Exercise prompt
Line by line, copy the records below exactly and leave the pictures out.

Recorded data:
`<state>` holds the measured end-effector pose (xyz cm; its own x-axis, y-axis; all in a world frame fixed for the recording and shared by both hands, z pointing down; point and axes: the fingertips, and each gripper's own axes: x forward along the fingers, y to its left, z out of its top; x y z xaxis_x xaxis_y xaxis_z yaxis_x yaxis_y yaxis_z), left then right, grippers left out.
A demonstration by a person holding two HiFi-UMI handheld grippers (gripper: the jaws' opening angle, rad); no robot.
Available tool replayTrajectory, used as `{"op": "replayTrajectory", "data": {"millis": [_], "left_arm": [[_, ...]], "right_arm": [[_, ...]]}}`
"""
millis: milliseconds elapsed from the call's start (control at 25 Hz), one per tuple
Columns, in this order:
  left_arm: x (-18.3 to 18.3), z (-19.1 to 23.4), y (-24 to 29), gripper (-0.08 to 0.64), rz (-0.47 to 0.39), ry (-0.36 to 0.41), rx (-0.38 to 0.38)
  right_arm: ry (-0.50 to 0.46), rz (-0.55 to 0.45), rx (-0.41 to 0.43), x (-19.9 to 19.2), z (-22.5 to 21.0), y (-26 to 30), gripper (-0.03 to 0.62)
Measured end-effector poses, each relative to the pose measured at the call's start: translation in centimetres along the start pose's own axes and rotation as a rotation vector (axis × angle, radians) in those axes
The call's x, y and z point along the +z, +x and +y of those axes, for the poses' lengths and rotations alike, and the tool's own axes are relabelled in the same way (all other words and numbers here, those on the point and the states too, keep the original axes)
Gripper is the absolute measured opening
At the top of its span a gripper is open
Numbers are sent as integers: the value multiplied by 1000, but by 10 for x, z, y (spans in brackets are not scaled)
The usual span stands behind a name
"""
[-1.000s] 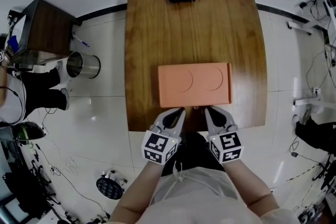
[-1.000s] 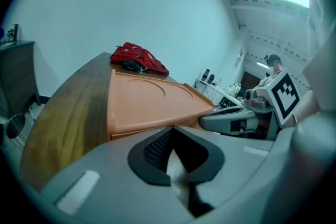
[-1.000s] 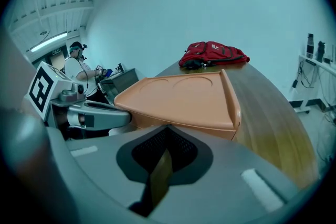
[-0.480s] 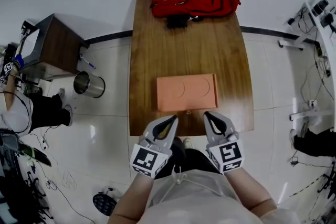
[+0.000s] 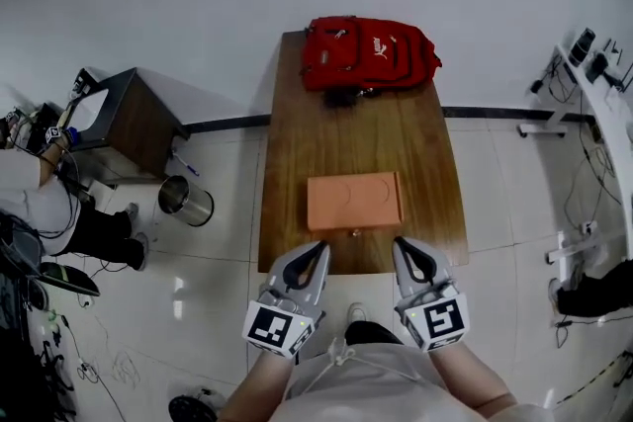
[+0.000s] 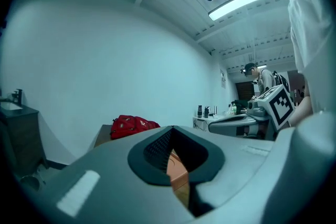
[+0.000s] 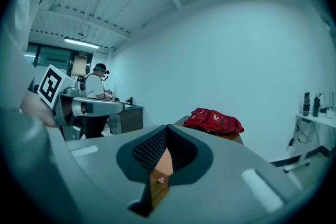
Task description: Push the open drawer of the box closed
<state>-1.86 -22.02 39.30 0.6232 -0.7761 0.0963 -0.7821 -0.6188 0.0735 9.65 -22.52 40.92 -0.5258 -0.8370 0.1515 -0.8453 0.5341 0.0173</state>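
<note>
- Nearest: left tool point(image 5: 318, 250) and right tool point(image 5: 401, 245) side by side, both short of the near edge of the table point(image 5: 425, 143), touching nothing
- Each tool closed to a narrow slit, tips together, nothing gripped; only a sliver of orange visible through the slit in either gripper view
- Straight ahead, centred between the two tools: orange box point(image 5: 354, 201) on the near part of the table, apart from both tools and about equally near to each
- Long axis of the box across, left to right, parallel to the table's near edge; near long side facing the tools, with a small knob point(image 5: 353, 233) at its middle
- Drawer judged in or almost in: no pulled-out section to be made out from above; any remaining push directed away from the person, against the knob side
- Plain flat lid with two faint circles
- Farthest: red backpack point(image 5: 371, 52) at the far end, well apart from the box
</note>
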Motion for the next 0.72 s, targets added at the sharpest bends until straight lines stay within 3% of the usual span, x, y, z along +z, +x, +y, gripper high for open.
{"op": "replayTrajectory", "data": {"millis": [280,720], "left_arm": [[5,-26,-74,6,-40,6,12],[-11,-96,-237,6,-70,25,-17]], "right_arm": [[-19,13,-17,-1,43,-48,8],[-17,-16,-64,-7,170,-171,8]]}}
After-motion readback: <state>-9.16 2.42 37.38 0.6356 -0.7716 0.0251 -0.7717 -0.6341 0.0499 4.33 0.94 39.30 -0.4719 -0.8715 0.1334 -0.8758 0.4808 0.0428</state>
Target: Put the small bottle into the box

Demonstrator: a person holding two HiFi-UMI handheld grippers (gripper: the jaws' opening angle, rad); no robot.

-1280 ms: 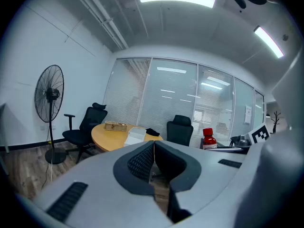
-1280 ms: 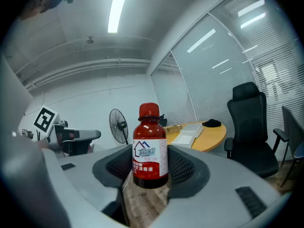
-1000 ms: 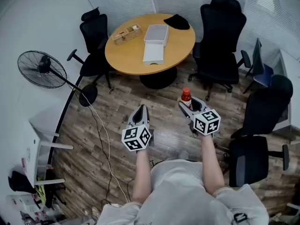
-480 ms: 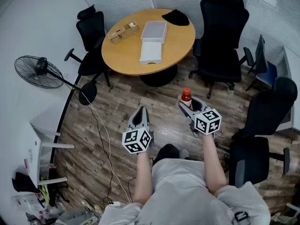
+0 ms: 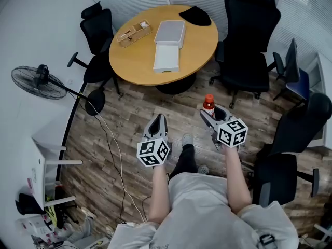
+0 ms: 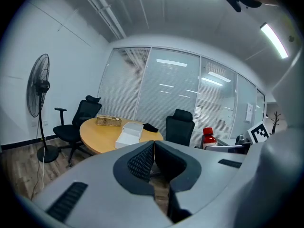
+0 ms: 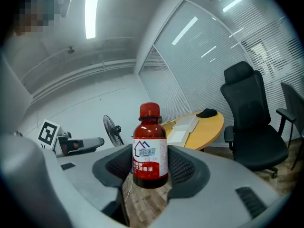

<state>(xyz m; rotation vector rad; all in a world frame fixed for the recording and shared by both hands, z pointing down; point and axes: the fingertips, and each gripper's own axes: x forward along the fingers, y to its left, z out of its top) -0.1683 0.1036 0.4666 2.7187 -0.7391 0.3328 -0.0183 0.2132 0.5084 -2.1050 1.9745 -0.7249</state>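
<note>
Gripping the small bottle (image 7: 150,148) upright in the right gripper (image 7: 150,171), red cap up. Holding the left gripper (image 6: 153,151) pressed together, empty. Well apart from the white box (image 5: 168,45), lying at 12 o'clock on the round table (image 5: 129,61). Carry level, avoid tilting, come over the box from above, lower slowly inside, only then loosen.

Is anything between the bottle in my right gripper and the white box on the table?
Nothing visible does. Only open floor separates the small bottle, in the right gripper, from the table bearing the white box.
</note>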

Exercise solution
`<state>` holds the measured end-effector pose (xyz cm; its own x-axis, y-axis; all in a world frame fixed for the recording and shared by both hands, z pointing down; point and axes: the fingertips, and each gripper's own axes: x forward along the fingers, y to its left, z out of its top; x y z xaxis_x xaxis_y xaxis_z yaxis_x yaxis_y yaxis_z), left then right, grippers left out.
A demonstration by a person holding two HiFi-UMI handheld grippers (gripper: the jaws' opening angle, rad); no robot.
Available tool replayTrajectory, used as `{"op": "replayTrajectory", "data": {"millis": [_], "left_arm": [[_, ...]], "right_arm": [[_, ...]]}}`
"""
millis: milliseconds elapsed from the call's start (control at 25 Hz), one per tuple
Columns, in this order:
  left_arm: x (-18.3 to 18.3), z (-19.1 to 23.4), y (-24 to 29), gripper (-0.08 to 0.64), rz (-0.47 to 0.39), ry (-0.36 to 0.41), rx (-0.38 to 0.38)
  right_arm: ry (-0.50 to 0.46), rz (-0.55 to 0.45), rx (-0.41 to 0.43), x (-19.9 to 19.2), z (-22.5 to 21.0), y (-26 to 30), gripper (-0.03 to 0.62)
Measured end-effector poses, each relative to the pose measured at the call's start: translation in centimetres along the start pose's own axes and rotation as a rotation vector (axis × angle, radians) in those axes
The call's x, y and z point along the +z, +x and +y of those axes, for the poses' lengths and rotations alike, and the tool's own axes are relabelled in the same way (all other words and numbers here, those on the point and the states too, keep the original axes)
Gripper is the absolute measured opening
At the top of its span a gripper is open
Numbers are sent as integers: the value multiplied by 1000, but by 10 for x, z, y (spans in brackets are not scaled)
The usual span stands behind a name
"""
[-1.000s] 
[-1.000s] 
[-1.000s] 
[-0.480s] 
[+0.000s] 
[+0.000s] 
[+0.000s] 
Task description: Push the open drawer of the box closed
<state>-1.86 -22.02 39.30 0.6232 -0.7761 0.0963 -0.7821 -0.6188 0.0735 9.65 -22.52 40.92 -0.5258 -0.8370 0.1515 -0.8453 0.5341 0.0173</state>
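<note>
- Nearest: left tool point(image 5: 318, 250) and right tool point(image 5: 401, 245) side by side, both short of the near edge of the table point(image 5: 425, 143), touching nothing
- Each tool closed to a narrow slit, tips together, nothing gripped; only a sliver of orange visible through the slit in either gripper view
- Straight ahead, centred between the two tools: orange box point(image 5: 354, 201) on the near part of the table, apart from both tools and about equally near to each
- Long axis of the box across, left to right, parallel to the table's near edge; near long side facing the tools, with a small knob point(image 5: 353, 233) at its middle
- Drawer judged in or almost in: no pulled-out section to be made out from above; any remaining push directed away from the person, against the knob side
- Plain flat lid with two faint circles
- Farthest: red backpack point(image 5: 371, 52) at the far end, well apart from the box
</note>
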Motion for the next 0.72 s, targets added at the sharpest bends until straight lines stay within 3% of the usual span, x, y, z along +z, +x, +y, gripper high for open.
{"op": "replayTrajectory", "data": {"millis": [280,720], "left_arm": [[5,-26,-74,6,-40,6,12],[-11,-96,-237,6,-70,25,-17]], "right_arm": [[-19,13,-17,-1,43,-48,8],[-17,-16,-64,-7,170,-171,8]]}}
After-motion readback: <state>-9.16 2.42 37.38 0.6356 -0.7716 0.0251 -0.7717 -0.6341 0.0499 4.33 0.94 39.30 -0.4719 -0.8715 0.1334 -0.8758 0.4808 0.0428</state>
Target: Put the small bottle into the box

Demonstrator: a person holding two HiFi-UMI handheld grippers (gripper: the jaws' opening angle, rad); no robot.

-1280 ms: 
-1280 ms: 
-1000 ms: 
-480 ms: 
+0 ms: 
+0 ms: 
+0 ms: 

<state>(xyz m; rotation vector rad; all in a world frame fixed for the recording and shared by both hands, z pointing down; point and axes: the fingertips, and each gripper's own axes: x forward along the fingers, y to its left, z out of its top) -0.1683 0.1036 0.4666 2.7187 -0.7391 0.3328 -0.0183 0.2132 0.5084 -2.1050 1.9745 -0.7249</state>
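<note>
Gripping the small bottle (image 7: 150,148) upright in the right gripper (image 7: 150,171), red cap up. Holding the left gripper (image 6: 153,151) pressed together, empty. Well apart from the white box (image 5: 168,45), lying at 12 o'clock on the round table (image 5: 129,61). Carry level, avoid tilting, come over the box from above, lower slowly inside, only then loosen.

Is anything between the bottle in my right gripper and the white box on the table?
Nothing visible does. Only open floor separates the small bottle, in the right gripper, from the table bearing the white box.
</note>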

No more work is needed on this answer.